Dáil debates

Wednesday, 29 September 2021

Housing for All: Statements (Resumed)

 

2:17 pm

Photo of Maurice QuinlivanMaurice Quinlivan (Limerick City, Sinn Fein) | Oireachtas source

The Minister has finally launched his much talked about and often delayed Housing for All plan. Frankly, I find it underwhelming. One would like to think that those delays related to ensuring the plan was sturdy, deliverable and truly transformative. Unfortunately, it is not. What we have been presented with is more of the same, with lofty ten-year plans that do not solve the many immediate problems we face. Rental prices continue to rise and the plan does little to stymie that. The media suggested the delays were due to arguments between the Government parties. It is clear which of them won that argument. This is a Fine Gael plan - its fingerprints are all over it - written on Fianna Fáil headed paper.

I am proud to represent the constituency of Limerick City, which includes parts of north Tipperary. The area is in the middle of a housing crisis. The almost 6,000 people on housing waiting lists in Limerick do not benefit from this plan. The 2,500 people in need of HAP to help them to afford their rent gain nothing from the plan and neither do the thousands more who are paying extortionate rents without such assistance. The plan will not stop rents from increasing and it will not stop evictions.
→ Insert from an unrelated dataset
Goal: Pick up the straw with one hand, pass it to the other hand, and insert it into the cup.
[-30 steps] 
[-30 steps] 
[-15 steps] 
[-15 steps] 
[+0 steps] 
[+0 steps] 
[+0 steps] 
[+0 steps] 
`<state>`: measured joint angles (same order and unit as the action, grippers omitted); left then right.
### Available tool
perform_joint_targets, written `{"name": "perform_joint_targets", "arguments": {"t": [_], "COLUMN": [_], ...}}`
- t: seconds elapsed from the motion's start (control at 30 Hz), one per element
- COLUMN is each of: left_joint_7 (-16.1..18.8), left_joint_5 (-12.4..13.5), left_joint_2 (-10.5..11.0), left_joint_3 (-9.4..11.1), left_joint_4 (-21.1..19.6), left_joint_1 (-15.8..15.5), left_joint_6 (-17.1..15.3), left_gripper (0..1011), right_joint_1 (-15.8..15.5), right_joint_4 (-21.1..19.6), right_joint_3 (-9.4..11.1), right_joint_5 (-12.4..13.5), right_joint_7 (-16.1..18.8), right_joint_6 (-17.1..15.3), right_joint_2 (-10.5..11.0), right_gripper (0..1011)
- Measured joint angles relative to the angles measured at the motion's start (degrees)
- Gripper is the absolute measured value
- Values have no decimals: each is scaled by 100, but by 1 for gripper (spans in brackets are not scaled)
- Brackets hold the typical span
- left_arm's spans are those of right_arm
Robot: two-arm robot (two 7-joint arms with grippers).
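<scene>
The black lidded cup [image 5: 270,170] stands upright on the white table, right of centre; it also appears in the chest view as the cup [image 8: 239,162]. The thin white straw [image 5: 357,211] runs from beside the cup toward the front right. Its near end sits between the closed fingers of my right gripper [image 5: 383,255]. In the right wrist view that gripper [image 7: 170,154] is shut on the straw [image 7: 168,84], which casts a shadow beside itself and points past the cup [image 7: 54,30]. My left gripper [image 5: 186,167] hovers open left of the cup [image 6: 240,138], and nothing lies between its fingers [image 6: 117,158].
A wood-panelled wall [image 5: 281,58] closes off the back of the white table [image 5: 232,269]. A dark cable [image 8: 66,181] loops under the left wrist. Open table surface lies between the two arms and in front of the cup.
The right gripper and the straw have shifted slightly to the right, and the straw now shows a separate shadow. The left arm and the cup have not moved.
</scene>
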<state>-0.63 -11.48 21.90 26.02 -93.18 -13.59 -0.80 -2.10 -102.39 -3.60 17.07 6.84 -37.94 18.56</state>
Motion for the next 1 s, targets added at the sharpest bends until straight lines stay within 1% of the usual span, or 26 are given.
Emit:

Measures I would like to have seen in the plan are a ban on rent increases for three years and a rebate to renters in the form of a refundable tax credit, which would seriously help them. The Housing for All plan outlines a rent value freeze to 2024 but linking increases in RPZs to inflation is a bad move that will only increase rent prices in these areas.

Going by the recent comments of the Minister, he would have us believe that house prices are not out of control. We know from experience that what he says can vary widely from reality. The residential property price index figures show a yearly average increase in property prices of 8.6%. A June 2021 daft.iesales report indicated that Limerick city has seen the biggest jump of any city in the State, with average prices rising by 15.5%. That begs the question of what percentage increase the Minister would consider to be out of control. He is clearly out of control and, going by this offering, he is out of ideas as well.

The larger Government parties created the housing crisis and then exacerbated it, but now people are expected to accept that those same parties can fix it. This document fails to offer solutions to the big issues. It falls at nearly every juncture. Under this plan, social housing delivery will remain low and those looking to buy or those renting are offered nothing new. It is the status quoin shinier clothes. The social housing targets in the plan are lower than those promised by the previous Fine Gael Government. With this Government at the helm, I am not confident it will meet its own modest targets for social and affordable homes. In the past four years, only 4,326 social homes were built. I mentioned the housing waiting lists in Limerick. Is it any wonder those lists are so long, given that only 293 builds of this type were delivered in Limerick since 2019? We need 20,000 social and affordable houses to be built every year. We are past the point of crisis when it comes to housing and it is a crisis the Government parties created.